WHAT THE EXERCISE ASKS
Copy out all the lines in the records that include the word "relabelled".
Content starts
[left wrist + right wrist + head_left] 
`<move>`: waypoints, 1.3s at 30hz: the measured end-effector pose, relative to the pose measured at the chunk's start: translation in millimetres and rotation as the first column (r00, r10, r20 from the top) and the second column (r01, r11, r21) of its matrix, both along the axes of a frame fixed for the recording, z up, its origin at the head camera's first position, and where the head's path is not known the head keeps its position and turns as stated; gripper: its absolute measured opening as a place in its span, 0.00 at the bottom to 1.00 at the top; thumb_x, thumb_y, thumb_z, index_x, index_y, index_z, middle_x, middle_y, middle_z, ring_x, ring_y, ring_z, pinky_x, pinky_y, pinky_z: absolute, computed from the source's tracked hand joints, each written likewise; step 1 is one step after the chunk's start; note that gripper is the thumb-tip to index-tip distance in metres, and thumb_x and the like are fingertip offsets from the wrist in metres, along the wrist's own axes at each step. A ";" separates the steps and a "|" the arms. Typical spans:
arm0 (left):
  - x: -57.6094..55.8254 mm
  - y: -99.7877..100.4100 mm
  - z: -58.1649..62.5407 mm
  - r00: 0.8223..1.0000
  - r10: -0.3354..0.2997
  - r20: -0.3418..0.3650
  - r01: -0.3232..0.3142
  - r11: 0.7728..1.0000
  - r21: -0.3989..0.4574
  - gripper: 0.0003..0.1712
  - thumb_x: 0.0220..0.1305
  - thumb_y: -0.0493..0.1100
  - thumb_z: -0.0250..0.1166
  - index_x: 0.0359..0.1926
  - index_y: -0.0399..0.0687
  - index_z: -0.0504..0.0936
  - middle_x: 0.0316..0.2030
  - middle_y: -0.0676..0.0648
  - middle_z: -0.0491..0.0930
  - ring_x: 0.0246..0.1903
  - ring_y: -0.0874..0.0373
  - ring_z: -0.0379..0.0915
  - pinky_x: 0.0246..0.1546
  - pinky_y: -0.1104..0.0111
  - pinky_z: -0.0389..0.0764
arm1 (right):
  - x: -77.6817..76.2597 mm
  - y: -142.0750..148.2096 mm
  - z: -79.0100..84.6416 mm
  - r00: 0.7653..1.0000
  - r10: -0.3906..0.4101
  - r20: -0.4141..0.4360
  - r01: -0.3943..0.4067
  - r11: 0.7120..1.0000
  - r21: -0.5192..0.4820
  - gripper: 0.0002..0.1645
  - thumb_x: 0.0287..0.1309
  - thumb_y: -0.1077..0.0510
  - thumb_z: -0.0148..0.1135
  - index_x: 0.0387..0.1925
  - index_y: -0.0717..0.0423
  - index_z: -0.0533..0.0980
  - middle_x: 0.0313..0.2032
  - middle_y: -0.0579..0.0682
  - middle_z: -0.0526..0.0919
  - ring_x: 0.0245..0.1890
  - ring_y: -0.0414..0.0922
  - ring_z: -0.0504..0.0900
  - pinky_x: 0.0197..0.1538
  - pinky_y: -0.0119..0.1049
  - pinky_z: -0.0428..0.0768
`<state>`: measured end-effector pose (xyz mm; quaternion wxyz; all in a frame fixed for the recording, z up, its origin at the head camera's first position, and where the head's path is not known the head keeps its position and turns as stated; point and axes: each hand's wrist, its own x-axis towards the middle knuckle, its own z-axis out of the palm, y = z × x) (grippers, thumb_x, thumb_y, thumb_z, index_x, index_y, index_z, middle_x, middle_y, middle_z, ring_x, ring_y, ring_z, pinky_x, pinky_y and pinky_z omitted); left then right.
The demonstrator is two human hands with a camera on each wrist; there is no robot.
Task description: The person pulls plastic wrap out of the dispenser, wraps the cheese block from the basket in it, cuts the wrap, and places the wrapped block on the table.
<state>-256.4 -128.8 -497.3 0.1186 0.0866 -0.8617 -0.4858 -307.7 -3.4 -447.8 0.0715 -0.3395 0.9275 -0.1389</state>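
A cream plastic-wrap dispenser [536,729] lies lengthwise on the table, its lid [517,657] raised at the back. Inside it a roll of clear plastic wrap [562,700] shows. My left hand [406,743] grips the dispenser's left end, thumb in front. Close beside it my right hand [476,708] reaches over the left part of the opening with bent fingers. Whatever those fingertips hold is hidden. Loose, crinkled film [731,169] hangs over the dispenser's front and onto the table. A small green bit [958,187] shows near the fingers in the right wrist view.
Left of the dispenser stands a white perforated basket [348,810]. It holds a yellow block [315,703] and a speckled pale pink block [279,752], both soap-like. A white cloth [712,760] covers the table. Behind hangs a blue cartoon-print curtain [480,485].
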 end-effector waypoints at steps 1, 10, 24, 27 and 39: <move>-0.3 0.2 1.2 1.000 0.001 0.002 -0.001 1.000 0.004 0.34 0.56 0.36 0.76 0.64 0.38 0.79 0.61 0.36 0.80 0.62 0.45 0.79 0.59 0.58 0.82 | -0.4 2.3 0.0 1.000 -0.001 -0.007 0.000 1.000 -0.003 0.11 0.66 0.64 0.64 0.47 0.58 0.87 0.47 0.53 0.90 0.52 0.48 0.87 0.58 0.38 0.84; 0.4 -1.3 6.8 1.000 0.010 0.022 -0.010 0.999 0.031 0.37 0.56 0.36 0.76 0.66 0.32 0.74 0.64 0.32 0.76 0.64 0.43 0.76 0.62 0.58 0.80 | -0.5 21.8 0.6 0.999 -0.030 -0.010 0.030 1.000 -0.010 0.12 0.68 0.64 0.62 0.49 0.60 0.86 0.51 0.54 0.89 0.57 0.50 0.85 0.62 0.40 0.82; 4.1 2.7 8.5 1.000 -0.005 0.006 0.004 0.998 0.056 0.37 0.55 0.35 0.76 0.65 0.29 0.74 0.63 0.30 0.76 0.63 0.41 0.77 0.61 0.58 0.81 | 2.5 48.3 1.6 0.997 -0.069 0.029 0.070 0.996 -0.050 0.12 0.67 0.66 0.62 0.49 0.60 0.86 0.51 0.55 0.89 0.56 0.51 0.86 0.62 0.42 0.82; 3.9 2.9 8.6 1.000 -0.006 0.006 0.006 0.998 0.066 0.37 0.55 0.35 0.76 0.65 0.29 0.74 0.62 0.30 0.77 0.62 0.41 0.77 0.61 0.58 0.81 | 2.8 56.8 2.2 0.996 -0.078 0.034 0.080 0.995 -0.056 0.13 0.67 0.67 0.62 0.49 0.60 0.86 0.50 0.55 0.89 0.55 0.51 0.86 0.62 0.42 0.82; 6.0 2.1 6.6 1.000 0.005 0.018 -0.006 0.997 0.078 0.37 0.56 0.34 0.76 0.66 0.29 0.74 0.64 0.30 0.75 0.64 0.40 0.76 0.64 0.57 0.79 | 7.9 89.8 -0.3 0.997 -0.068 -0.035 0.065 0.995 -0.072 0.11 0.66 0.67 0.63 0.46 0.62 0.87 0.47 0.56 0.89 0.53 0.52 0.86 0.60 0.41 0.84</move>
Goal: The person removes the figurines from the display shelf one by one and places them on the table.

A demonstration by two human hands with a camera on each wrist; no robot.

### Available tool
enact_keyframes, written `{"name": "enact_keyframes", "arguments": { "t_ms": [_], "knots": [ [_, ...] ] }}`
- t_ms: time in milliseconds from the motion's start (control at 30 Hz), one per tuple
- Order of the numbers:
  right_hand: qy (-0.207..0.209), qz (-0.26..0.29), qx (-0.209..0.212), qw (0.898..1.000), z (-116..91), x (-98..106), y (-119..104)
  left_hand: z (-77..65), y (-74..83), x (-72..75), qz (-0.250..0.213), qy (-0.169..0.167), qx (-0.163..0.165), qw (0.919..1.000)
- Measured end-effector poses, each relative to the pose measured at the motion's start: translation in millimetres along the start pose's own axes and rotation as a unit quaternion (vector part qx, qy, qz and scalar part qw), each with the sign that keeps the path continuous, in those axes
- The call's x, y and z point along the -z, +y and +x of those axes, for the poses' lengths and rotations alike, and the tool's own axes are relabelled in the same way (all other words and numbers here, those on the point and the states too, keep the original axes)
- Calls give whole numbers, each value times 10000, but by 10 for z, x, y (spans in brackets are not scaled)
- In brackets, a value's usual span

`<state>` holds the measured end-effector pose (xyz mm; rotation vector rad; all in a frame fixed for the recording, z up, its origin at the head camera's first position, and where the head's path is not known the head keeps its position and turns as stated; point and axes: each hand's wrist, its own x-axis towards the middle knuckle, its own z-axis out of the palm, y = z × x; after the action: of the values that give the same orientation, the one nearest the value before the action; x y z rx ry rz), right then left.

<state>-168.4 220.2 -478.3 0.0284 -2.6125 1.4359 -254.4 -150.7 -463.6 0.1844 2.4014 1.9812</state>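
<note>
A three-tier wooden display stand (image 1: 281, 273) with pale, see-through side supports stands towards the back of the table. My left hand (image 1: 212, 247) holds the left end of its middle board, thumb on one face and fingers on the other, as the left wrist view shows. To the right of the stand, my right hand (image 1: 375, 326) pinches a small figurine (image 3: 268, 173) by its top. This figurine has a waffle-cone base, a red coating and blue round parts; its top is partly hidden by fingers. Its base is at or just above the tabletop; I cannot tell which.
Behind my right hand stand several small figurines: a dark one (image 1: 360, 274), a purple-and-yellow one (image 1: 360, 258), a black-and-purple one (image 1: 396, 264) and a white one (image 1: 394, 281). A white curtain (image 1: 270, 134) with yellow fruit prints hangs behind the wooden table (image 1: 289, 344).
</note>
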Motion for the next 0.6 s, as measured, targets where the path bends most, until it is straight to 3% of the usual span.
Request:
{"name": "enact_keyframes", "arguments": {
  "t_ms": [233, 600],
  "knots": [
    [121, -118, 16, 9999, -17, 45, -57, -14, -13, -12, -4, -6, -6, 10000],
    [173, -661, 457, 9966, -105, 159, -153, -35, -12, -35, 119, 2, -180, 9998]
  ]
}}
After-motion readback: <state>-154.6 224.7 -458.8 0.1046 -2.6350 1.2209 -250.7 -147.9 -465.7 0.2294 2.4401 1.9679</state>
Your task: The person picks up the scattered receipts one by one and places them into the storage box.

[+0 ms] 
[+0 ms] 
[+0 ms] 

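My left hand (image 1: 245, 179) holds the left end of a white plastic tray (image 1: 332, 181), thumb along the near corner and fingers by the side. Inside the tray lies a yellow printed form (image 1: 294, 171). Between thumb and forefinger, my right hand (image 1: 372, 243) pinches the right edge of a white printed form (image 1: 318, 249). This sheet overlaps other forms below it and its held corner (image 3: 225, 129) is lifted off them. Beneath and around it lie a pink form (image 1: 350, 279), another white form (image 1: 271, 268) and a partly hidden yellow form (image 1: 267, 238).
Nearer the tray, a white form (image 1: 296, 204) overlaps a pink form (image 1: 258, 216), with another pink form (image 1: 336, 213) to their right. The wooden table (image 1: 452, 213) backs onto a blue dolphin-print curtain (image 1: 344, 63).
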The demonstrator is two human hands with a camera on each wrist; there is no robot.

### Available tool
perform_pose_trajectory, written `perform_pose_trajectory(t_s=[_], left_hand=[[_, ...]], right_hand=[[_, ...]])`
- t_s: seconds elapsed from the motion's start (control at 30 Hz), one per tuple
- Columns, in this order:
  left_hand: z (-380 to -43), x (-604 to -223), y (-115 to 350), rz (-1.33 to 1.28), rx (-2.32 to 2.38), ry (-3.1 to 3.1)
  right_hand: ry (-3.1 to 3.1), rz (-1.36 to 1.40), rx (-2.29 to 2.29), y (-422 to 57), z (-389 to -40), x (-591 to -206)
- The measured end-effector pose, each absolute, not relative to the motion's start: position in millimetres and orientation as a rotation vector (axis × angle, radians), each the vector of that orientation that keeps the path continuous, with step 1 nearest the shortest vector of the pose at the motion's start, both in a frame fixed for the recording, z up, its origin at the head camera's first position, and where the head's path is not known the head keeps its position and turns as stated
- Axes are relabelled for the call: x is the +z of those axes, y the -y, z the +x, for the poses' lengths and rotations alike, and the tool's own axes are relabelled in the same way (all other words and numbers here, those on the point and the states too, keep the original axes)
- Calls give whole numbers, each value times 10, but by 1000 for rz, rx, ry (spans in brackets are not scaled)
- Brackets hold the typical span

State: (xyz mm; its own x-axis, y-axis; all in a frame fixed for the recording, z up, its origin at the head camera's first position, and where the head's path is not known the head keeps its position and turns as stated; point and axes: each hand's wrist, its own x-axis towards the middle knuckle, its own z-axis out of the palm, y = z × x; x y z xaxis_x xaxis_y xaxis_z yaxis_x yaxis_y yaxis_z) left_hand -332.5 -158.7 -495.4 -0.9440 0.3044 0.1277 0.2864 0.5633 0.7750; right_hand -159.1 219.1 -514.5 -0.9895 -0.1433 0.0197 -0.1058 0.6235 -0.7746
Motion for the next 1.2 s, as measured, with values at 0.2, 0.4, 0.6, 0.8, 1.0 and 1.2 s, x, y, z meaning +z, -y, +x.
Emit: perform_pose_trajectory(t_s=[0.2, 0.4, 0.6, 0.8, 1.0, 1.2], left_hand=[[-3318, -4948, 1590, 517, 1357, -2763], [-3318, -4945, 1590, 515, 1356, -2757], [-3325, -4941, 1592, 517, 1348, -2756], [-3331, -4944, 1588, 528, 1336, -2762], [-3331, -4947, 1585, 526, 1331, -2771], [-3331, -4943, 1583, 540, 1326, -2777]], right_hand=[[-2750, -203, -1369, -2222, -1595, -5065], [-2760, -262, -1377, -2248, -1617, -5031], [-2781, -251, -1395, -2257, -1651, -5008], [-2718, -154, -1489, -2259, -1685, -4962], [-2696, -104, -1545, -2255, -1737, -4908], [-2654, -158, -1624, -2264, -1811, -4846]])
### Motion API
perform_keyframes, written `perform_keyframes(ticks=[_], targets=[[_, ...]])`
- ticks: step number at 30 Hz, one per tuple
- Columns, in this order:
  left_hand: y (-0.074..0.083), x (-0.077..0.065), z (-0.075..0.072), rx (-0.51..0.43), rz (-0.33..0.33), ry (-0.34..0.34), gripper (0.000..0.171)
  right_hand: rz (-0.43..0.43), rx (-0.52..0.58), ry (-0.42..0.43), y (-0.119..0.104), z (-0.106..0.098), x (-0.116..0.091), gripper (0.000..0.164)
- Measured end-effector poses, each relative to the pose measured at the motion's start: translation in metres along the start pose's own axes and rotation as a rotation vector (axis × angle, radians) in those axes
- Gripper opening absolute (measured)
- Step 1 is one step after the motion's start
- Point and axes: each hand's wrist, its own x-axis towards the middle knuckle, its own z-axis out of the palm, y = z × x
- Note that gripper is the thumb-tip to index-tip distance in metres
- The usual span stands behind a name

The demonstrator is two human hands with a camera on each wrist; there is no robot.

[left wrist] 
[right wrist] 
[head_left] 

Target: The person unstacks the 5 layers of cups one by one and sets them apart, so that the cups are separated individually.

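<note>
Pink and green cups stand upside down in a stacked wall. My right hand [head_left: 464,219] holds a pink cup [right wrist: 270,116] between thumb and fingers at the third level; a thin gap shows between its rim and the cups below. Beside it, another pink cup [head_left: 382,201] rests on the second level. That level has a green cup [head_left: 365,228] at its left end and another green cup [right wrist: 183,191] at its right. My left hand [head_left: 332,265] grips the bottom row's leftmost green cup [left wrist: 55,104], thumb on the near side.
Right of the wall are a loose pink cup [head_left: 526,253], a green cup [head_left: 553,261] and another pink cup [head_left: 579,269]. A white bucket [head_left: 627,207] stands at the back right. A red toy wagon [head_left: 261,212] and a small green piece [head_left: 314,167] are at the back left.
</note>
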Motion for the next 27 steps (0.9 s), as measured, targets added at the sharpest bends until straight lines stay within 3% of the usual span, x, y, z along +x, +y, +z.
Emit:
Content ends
ANSWER SECTION
- The call's x, y and z point along the -z, +y and +x of those axes, for the poses' lengths and rotations alike, and the tool's own axes are relabelled in the same way (all other words and numbers here, those on the point and the states too, keep the original axes)
- Axes are relabelled for the call: x is the +z of those axes, y the -y, z the +x, for the poses' lengths and rotations alike, and the tool's own axes are relabelled in the same way (all other words and numbers here, those on the point and the states too, keep the original axes)

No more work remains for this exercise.